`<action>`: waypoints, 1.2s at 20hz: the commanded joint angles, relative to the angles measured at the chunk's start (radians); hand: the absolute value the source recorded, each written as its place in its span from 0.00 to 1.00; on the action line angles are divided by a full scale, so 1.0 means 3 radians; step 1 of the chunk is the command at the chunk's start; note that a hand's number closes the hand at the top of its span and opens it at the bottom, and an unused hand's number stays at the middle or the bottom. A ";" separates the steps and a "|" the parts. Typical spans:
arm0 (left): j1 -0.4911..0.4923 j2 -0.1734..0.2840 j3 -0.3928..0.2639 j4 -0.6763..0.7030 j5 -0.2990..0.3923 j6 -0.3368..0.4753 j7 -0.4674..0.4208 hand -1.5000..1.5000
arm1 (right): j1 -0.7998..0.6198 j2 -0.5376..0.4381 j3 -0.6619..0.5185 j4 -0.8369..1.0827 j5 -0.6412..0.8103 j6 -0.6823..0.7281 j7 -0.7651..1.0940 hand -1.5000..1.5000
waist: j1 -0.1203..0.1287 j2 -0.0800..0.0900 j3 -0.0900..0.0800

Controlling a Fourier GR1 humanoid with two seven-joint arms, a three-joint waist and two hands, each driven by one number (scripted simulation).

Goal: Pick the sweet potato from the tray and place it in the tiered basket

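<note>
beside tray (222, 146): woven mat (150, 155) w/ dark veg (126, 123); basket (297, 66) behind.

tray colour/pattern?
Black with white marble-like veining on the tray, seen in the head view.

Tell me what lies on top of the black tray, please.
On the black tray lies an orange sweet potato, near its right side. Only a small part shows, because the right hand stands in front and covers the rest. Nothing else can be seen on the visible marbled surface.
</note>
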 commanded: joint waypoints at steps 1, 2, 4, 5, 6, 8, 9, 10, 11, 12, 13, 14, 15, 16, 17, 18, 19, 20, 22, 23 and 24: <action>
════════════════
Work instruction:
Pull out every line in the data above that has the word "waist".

Solution to the problem:
waist: j1 -0.1203..0.1287 j2 -0.0800..0.0900 j3 -0.0900..0.0800
Controlling a Fourier GR1 humanoid with two seven-joint arms, a three-joint waist and two hands, each driven by one number (scripted simulation).

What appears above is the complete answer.